Re: Assumptions for another Fisher's exact test??

From: Richard Ulrich (Rich.Ulrich_at_comcast.net)
Date: 12/29/04


Date: Wed, 29 Dec 2004 12:38:44 -0500

On Wed, 29 Dec 2004 02:54:28 +0000 (UTC), bevin.keen@afit.edu (Bevin
Keen) wrote:

> Hi there! I am looking to use Fisher's exact test to test a
> hypothesis for my Masters thesis. I saw that other contingency table
> approaches require certain assumptions to be met in terms of a
> 'multinomial experiment' and the expected cell counts need to be
> greater than 5 in order to use the chi squared distribution.
>
> Since the Fisher's exact test is based on a hypergeometric
> distribution, are there certain assumptions that must be met?? What
> are they? I have a few Nonparametric texts, but they don't really
> address the assumptions for this test.

If you really want to read up on all the stuff about
analyzing 2x2 tables, search on < Yates-correction > .
What you find with groups.google in sci.stat.* might
be more focussed that what's on the web generally.

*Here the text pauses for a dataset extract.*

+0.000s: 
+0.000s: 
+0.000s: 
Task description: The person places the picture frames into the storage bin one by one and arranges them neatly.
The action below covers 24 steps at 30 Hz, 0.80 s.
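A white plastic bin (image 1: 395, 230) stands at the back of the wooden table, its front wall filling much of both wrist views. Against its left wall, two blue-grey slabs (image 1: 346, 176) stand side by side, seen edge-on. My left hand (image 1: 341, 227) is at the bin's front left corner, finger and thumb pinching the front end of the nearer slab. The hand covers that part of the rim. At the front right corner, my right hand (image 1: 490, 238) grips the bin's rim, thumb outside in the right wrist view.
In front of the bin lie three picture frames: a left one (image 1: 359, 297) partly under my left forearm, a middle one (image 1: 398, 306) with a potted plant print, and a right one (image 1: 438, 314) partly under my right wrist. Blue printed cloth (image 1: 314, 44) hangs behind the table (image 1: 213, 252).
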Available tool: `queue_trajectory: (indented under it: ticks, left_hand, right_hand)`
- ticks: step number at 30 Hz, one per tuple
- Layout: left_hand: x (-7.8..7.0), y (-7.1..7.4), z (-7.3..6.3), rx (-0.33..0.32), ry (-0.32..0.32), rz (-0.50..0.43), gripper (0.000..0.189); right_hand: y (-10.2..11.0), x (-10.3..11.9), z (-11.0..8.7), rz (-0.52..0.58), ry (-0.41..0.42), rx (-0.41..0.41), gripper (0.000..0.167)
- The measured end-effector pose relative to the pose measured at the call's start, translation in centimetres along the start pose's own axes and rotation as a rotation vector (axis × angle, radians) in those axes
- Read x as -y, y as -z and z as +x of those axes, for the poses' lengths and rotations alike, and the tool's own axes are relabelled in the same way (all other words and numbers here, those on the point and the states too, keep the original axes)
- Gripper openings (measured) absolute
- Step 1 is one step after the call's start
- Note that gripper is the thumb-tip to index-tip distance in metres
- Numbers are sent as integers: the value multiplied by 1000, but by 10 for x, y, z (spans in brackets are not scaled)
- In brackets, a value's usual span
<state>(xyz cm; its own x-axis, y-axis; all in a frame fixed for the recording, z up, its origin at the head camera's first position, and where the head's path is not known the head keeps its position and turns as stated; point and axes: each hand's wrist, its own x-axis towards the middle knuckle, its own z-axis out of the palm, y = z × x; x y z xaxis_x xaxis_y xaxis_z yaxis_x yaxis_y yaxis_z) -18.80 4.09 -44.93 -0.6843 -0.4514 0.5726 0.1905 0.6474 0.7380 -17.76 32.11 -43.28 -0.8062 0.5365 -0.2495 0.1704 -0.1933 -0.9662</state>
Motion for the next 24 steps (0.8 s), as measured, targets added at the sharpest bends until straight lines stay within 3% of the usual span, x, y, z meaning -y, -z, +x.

The Yates-corrected chisquared test gives a very good
approximation to Fisher's Exact Test. For small tables
(especially), these two tests will reject less often than
either the uncorrected X^2 or randomization tests
that do *not* assume "fixed margins."

If you have a median split, you have a fixed-margin on
the outcome variable. (A lot of margins aren't fixed; a lot
of people think you should always prefer Fisher's test, anyways.)

>
> I am including a the hypothesis that I am trying to test:
>
> For purposes of this research question, the hypotheses being tested
> are:
> H0 : p1 = p2, the response rate(Yes) for series B is equal to the
> response rate(Yes) for series C
> HA : ñ1 < p2, the response rate (Yes) for series B is less than the
> response rate (Yes) for series C.
> Where:
> P1= the probability that a question will result in a yes response for
> a B series evaluation
> P2= the probability that a question will result in a yes response for
> a C series evaluation
>
> [I have a 2 x 2 contingency table; the rows are time of the inspection
> (B series or C series) and the columns are Response (Yes or No) to
> inspection questions.

"Time of inspection", huh?
I can imagine two easy reasons why your design *might* not
properly give a 2x2 contingency table. If the same "objects"
are being inspected each time, then there should be paired
tests. If the inspections constitute a time-series that has
any series-correlation, then some analysis might deserve
time-series treatment.

On the other hand, if there are cell expectations less than 5,
the whole experiment might have too little power to be
worth worrying about, except for doing a test as a gross
indicator.

-- 
Rich Ulrich, wpilib@pitt.edu
http://www.pitt.edu/~wpilib/index.html